Silence of many minutes followed. Rodney became uneasy and was about to leave when the chief, taking a stick in his trembling hand, drew it over the sand and began to describe the country which lay between them and the Ohio River.
“Before another moon,” he said, “the palefaces will come in many canoes to the Indians’ country. Little Knife will run to meet them. He will not be the brother of the chief. He must go to his people. He must go like the fox.”
The following day Ahneota called in several men of the village and Rodney. Then, giving his rifle to the boy, he said: “Little Knife has been brother of Ahneota, has brought him meat when he starved. He must have gun to bring more meat, for the chief is old and cannot hunt.”
The Indians did not look pleased, for the rifle was a valuable one and much coveted. One said, “White blood must be washed away,” but, as the old chief made no reply, they went away.
As the boy started to leave the lodge the Indian lifted his head and said, “When Little Knife points the old chief’s gun at man, let him not see the colour of skin.”
Rodney now began to store up, against the emergency he knew was approaching, a stock of dried venison, and hominy and parched corn. His experience117when surrounded by hostile savages had taught him the difficulty of securing food on the march.
As he lay in the shadow of a bush one day he noticed a little worm travelling along a twig. It was the variety commonly called an “inch worm,” which advances by pulling its rear up to its forward feet, its back in a curve, and then thrusts forward its length. As the boy watched its laborious progress he thought, “If one may only keep going he’ll get there in time,” and somehow he felt encouraged. Had he not thought it his duty to remain and care for the old chief he would have set forth that very hour.
As he came near the village several guns were fired in quick succession down at the creek and he knew a party of savages had returned from one of their raids!
The inmates of the village hurried down to meet the newcomers, but the boy lagged behind. Soon they came running back and formed two lines. Some captive must run the gauntlet!
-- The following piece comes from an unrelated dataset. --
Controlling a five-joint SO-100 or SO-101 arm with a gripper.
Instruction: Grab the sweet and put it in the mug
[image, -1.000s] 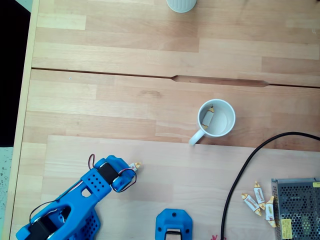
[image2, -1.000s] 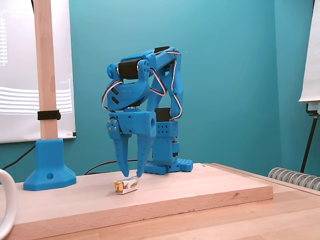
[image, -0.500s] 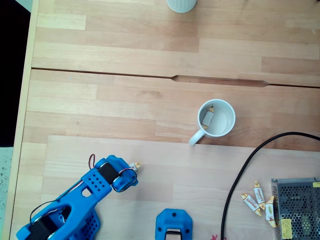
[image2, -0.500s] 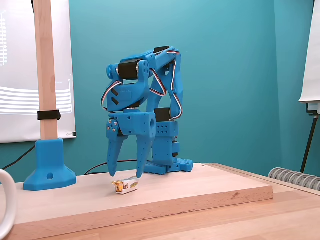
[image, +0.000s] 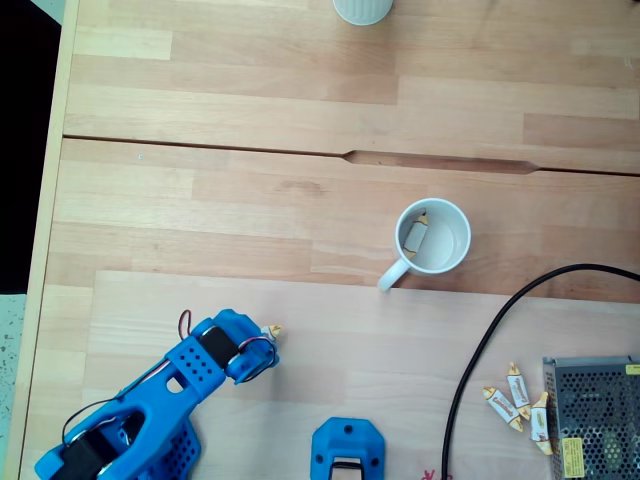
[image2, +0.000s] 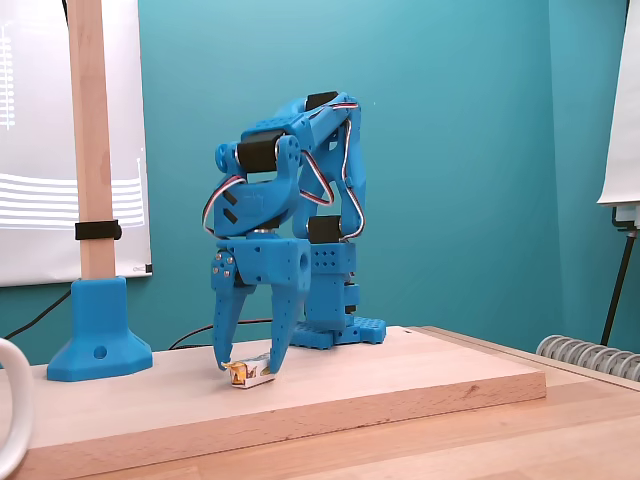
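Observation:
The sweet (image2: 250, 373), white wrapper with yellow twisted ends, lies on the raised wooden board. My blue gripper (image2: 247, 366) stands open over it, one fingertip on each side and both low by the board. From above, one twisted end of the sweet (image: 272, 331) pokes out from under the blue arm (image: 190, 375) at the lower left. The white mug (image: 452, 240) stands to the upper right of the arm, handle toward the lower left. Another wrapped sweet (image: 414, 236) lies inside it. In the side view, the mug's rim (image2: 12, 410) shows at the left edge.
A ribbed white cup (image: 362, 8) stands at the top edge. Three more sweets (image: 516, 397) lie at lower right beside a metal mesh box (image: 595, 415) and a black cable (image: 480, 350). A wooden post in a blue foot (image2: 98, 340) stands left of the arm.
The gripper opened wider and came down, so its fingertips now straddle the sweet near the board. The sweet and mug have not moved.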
The prisoner was a man of forty years or more. His hair was long and matted and his arms were bound. Evidently his captors had found him a difficult subject with whom to deal. In running the gauntlet he could not ward off the blows, his arms being tied, but he delivered one well directed kick that doubled a brave up in agony. He got through, but was horribly beaten. All the while he was yelling at the savages in derision, calling them old women and apparently doing everything in his power to enrage them.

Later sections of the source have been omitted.